On Thursday 19 June 2008 16:59:50 Hidehiro Kawai wrote:What about?
When a process loads a kernel module, __stop_machine_run() is called, and
it calls sched_setscheduler() to give newly created kernel threads highest
priority. However, the process can have no CAP_SYS_NICE which required
for sched_setscheduler() to increase the priority. For example, SystemTap
loads its module with only CAP_SYS_MODULE. In this case,
sched_setscheduler() returns -EPERM, then BUG() is called.
Hi Hidehiro,
Nice catch. This can happen in the current code, it just doesn't
BUG().
Failure of sched_setscheduler() wouldn't be a real problem, so this
patch just ignores it.
Well, it can mean that the stop_machine blocks indefinitely. Better
than a BUG(), but we should aim higher.
Or, should we give the CAP_SYS_NICE capability temporarily?

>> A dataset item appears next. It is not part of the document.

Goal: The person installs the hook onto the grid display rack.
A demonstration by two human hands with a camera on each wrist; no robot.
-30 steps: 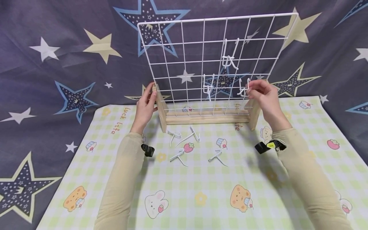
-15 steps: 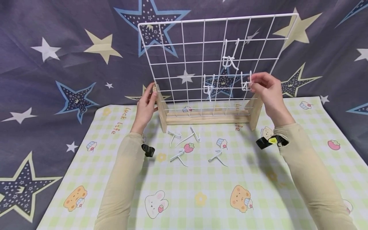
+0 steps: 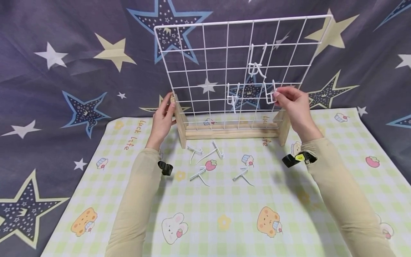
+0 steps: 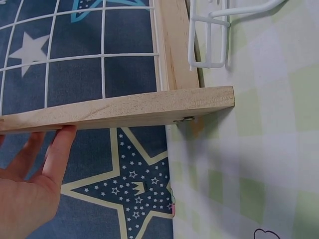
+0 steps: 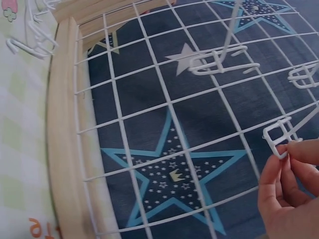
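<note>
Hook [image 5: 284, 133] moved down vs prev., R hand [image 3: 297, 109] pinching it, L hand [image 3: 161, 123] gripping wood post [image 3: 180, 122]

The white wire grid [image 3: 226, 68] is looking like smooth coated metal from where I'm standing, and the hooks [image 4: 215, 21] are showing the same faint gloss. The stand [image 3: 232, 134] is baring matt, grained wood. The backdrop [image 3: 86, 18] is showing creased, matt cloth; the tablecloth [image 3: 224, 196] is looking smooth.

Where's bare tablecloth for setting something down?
Free: tablecloth between the sleeves, nearer the person than four loose hooks; also outside either sleeve. Crowded: before the left half of the wooden stand, where two hooks lie, and the grid by the right hand, which pinches a hook near two hung ones.
</note>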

I don't think so. It can be seen from another thread, and in theory
that should not see something random. Worse, they can change it from
another thread.
How's this?
sched_setscheduler: add a flag to control access checks
Hidehiro Kawai noticed that sched_setscheduler() can fail in
stop_machine: it calls sched_setscheduler() from insmod, which can
have CAP_SYS_MODULE without CAP_SYS_NICE.
This simply introduces a flag to allow us to disable the capability
checks for internal callers (this is simpler than splitting the
sched_setscheduler() function, since it loops checking permissions).